The number of women having children under the age of 30 across England and Wales has fallen to a record low, new figures show.
According to the Office for National Statistics (ONS), the total fertility rate for the two countries fell from 1.7 children per woman in 2018 to 1.65 children per woman in 2019, one of the lowest ever.
For women under 30, the fertility rate in 2019 was the lowest since records began in 1938, the ONS said.
However, those aged 40 and over were the only age group to see an increase in fertility rates, with a rise to 16.5 births per 1,000 women.
It added that Wales's total fertility rate is also the lowest since records began there in 1982, at 1.54 children per woman.
The total fertility rate is the average number of live children a mother would have while she is of childbearing age, if she experienced the typical fertility rate every year.

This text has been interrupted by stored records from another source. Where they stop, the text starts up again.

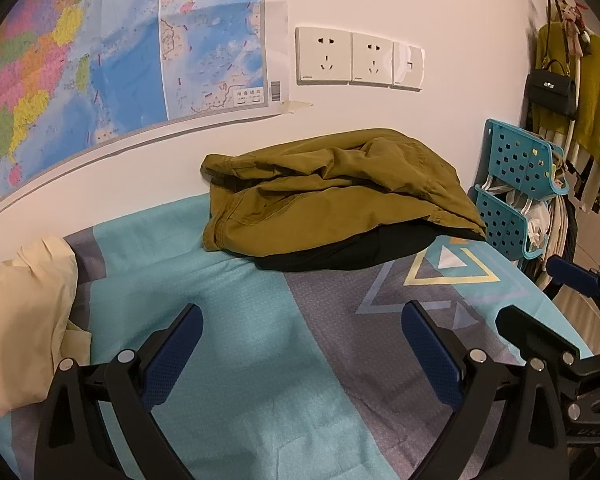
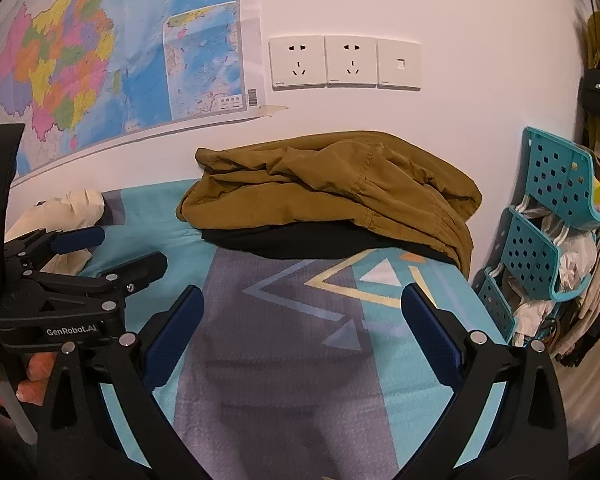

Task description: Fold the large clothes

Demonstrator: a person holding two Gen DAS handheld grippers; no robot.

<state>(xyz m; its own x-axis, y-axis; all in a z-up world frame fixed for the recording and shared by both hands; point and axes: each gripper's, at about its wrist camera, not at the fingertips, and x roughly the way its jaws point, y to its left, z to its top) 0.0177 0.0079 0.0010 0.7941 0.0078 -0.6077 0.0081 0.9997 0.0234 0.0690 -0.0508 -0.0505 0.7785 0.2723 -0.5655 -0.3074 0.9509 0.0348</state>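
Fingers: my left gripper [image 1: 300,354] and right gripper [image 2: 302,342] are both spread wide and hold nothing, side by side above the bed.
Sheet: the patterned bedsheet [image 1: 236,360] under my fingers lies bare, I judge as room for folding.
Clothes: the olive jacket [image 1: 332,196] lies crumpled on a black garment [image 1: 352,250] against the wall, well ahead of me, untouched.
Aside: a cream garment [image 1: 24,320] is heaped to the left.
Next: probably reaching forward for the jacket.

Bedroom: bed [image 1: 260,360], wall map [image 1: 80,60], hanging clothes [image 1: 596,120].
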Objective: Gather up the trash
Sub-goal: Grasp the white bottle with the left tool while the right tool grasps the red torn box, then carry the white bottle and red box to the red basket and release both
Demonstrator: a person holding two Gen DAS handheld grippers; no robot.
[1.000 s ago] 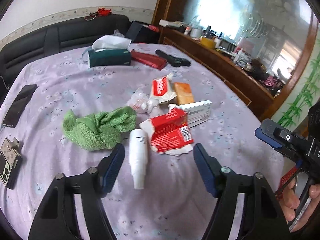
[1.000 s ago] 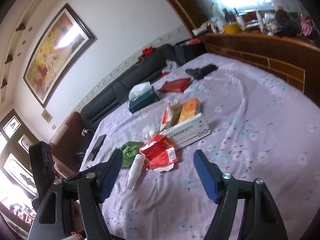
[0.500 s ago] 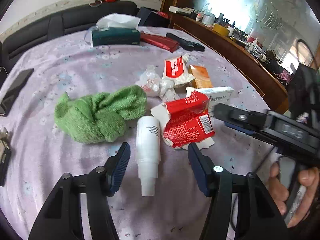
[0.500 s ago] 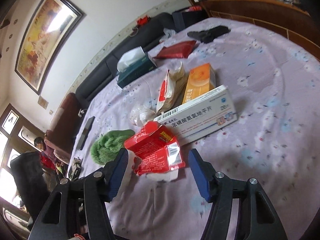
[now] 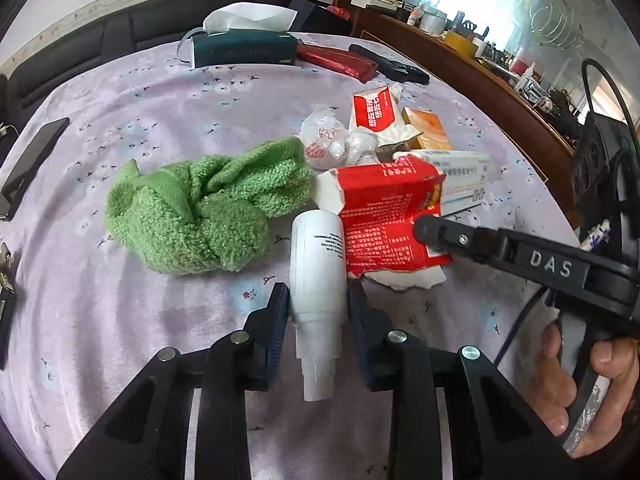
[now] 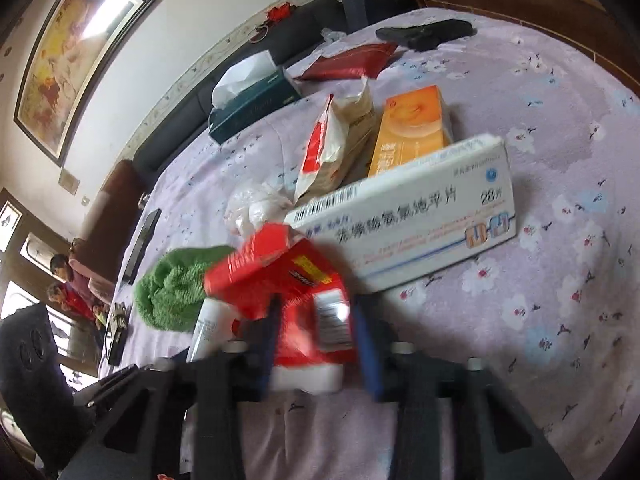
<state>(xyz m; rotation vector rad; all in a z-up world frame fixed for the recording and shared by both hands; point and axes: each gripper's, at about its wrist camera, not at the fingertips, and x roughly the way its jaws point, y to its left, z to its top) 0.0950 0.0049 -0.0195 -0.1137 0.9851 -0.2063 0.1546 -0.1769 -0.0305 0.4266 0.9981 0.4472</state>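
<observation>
Bottle (image 5: 318, 264), white, pinched by left tool (image 5: 318, 312); right tool (image 6: 316, 332) clamps torn red carton (image 6: 296, 292).

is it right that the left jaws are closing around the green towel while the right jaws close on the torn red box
Not quite. The left wrist view shows the left gripper closed around the white bottle, not the green towel, which lies untouched beside it. The right gripper is indeed on the torn red box.
</observation>
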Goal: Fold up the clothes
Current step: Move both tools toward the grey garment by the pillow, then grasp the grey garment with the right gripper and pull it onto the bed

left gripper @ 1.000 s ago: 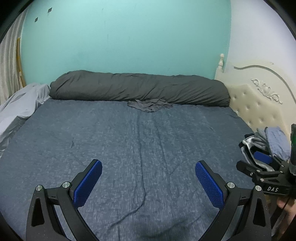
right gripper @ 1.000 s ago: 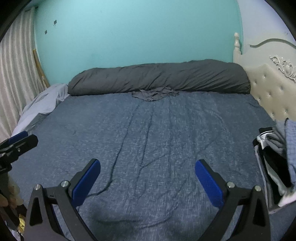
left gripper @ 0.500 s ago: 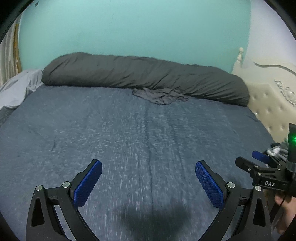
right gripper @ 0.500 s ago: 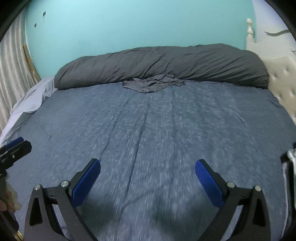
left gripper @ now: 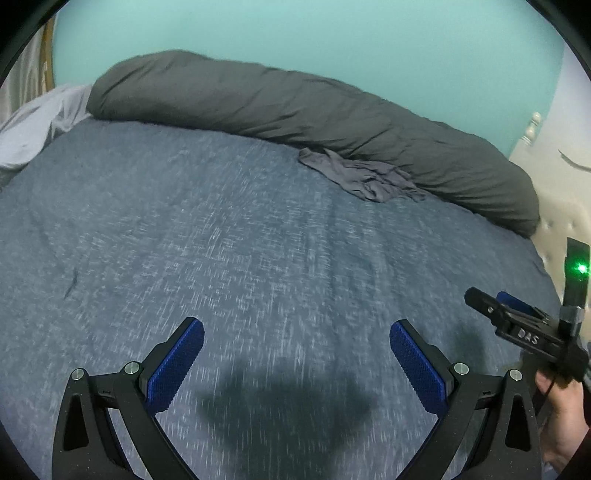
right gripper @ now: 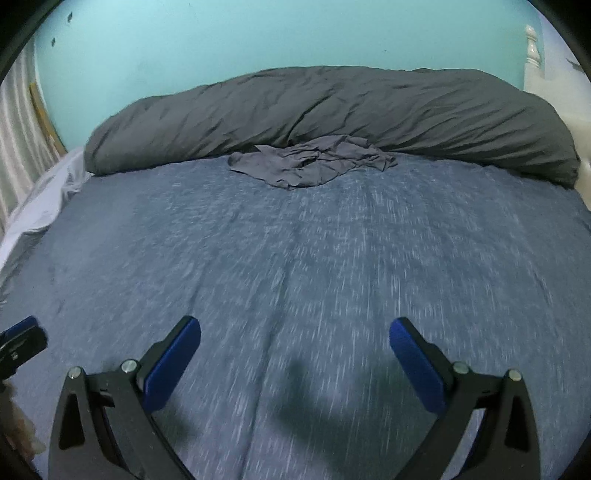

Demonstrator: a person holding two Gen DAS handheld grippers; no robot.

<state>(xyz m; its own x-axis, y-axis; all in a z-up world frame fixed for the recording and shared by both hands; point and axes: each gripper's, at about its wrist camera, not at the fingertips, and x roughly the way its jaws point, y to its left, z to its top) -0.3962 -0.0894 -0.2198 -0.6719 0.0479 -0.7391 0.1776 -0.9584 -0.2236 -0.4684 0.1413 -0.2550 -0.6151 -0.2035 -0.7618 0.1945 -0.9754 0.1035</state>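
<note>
the left wrist view alone shows a hand (left gripper: 565, 417) at its right edge, gripping the handle of the right gripper (left gripper: 491, 308), whose black body bears the letters "das" and a green light; a tufted cream headboard (left gripper: 561, 221) runs behind it. the right wrist view alone shows a pale striped curtain (right gripper: 18, 147) at far left, and only the tip of the left gripper (right gripper: 22, 336) poking in at its left edge.

the left gripper (left gripper: 296, 354) hangs low over the blue-grey bedsheet (left gripper: 221, 240), tilted so the bed slopes across the frame, its blue pads (left gripper: 173, 365) wide apart with nothing between them. the right gripper (right gripper: 294, 352) sits level over the sheet, its jaws equally wide apart and empty.

the crumpled grey garment (right gripper: 314, 162) lies at the far side of the bed, touching the long rolled dark grey duvet (right gripper: 332, 114) along the turquoise wall (right gripper: 258, 33), well apart from both grippers. in the left view the garment (left gripper: 365, 177) sits right of centre.

the sheet near the fingers is streaked with motion blur, and dark shadows fall between the fingers. a pale grey cloth (left gripper: 33, 125) at the bed's left is cut off; what kind of cloth cannot be told.
</note>
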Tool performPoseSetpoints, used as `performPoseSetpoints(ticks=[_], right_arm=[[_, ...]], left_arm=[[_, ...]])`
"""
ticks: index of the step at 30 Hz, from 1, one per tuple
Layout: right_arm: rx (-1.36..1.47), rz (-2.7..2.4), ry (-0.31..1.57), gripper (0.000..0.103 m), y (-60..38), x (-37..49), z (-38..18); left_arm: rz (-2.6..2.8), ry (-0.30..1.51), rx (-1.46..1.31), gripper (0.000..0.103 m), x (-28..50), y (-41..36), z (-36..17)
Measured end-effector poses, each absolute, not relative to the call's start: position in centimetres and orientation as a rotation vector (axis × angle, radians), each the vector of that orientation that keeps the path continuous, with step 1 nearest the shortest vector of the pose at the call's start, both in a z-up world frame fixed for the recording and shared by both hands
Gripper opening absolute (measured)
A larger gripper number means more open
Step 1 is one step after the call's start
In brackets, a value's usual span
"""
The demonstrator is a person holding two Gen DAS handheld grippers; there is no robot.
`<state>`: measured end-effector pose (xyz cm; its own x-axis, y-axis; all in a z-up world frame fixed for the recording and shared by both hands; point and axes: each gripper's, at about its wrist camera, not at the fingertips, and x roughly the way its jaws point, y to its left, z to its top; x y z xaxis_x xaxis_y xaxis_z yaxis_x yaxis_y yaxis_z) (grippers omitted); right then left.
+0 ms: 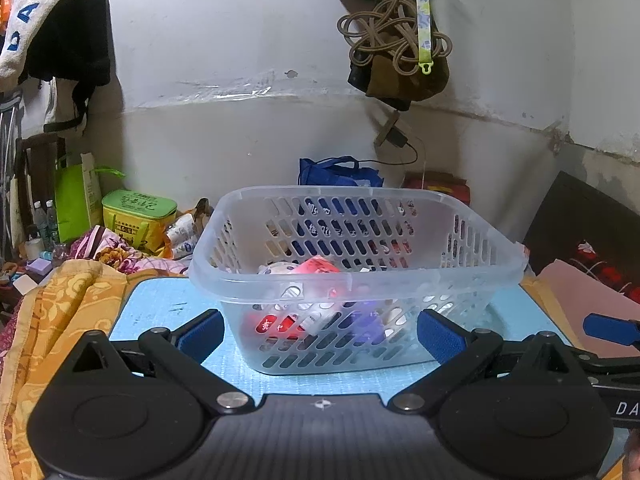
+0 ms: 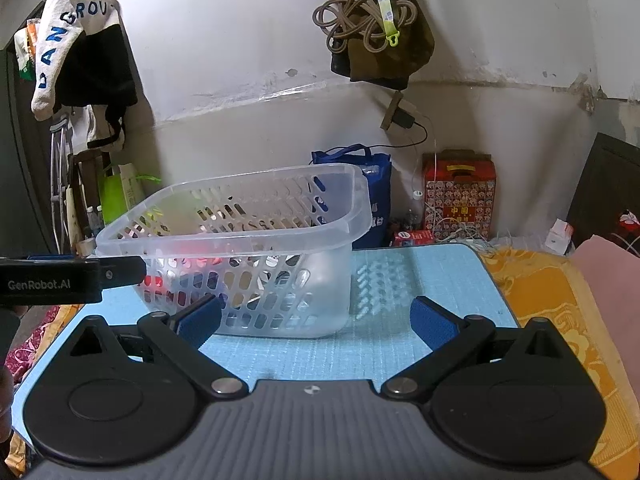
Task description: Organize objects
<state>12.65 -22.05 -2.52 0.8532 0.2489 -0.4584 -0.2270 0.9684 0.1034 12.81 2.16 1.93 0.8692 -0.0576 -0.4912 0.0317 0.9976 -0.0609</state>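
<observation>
Both my jaws are spread wide with nothing between them. My left gripper [image 1: 320, 334] hovers low over a light blue mat [image 1: 160, 312], its blue pads [image 1: 202, 336] framing the near wall of a clear plastic basket [image 1: 352, 276] that stands upright on the mat directly ahead. My right gripper [image 2: 316, 320] sits just to the right of the left one, also low over the mat [image 2: 400, 344]; from its camera the basket [image 2: 240, 240] is ahead and to the left, and the black body of the left gripper [image 2: 72, 280] crosses the left edge of the view, in front of the basket's left end.

Inside the basket, seen through its slotted walls, lies a small jumble: a red packet [image 1: 276, 326], a pink item [image 1: 320, 268], a white spotted item [image 1: 280, 269] and something purple [image 1: 366, 324]. I cannot tell exactly what each is.

The mat rests on an orange patterned cloth [image 1: 60, 312] that spreads to both sides. Beyond the basket, against the grey wall, stand a blue bag [image 2: 372, 184] and a red patterned box [image 2: 458, 196]. To the far left are a yellow-green tin [image 1: 138, 212] and a bright green bag [image 1: 74, 200]. High on the wall hang a coiled cord [image 1: 388, 40] with a dark pouch, and a white and black garment [image 2: 80, 40] with blue letters.
</observation>
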Motion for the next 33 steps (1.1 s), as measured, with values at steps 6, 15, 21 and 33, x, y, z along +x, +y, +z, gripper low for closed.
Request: performPoseSetpoints(ticks=[6,15,21,33], right_arm=[[0.050,0.255,0.486,0.103,-22.07,12.62,-2.47],[0.033,0.261,0.484,0.103,-21.86,12.57,-2.44],[0.019,0.265,0.478,0.103,-21.71,12.34,-2.46],[-0.006,0.253,0.480,0.103,-21.36,12.45,-2.53]], left_arm=[[-0.041,0.518,-0.053,0.103,12.87,2.17,1.83],[-0.046,0.512,-0.050,0.103,12.84,2.25,1.46],[-0.050,0.514,-0.050,0.103,12.86,2.04,1.18],[-0.067,0.517,-0.050,0.103,12.87,2.08,1.01]])
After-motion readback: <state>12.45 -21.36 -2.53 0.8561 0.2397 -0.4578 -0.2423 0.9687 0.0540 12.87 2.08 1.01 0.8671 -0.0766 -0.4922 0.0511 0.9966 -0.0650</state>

The rates were measured in six age groups, from under 20 up to 40 and over.
According to the findings, there were 88.3 live births per 1,000 women aged 25 to 29 in 2019 – down from 91.3 the previous year.
For those aged 20 to 24, there were 48.4 live births per 1,000 women in 2019, compared to 50.5 in 2018.
Today’s birth statistics released by the @ONS clearly show that the trends we’ve seen in recent years, of women having children later and fewer children overall, are here to stay.— bpas (@bpas1968)July 22, 2020
And the number of live births per 1,000 women aged under 20 fell from 11.9 in 2018 to 11.2 in 2019.
The ONS has suggested that possible reasons for the decrease in fertility rates could be access to better contraception, a fall in child mortality rates in under-fives and an increase in people waiting to conceive later in life.
The average age of a mother at childbirth in 2019 was 30.7 years, a figure that has slowly increased since 1973.
Clare Murphy, from the British Pregnancy Advisory Service (BPAS), said: “In many ways these figures tell a story of success.
“The increasing age of motherhood is a reflection of improved gender parity, especially greater female participation in both higher education and the workplace.”
She added that financial pressures also ”weigh heavily on family planning decisions”.
“The job market has never been more precarious, and we know the current crisis has hit women's employment particularly hard,” Murphy explained.
“As a result, we may well see these trends continue into the future as women and couples choose to delay having children until they are financially stable.”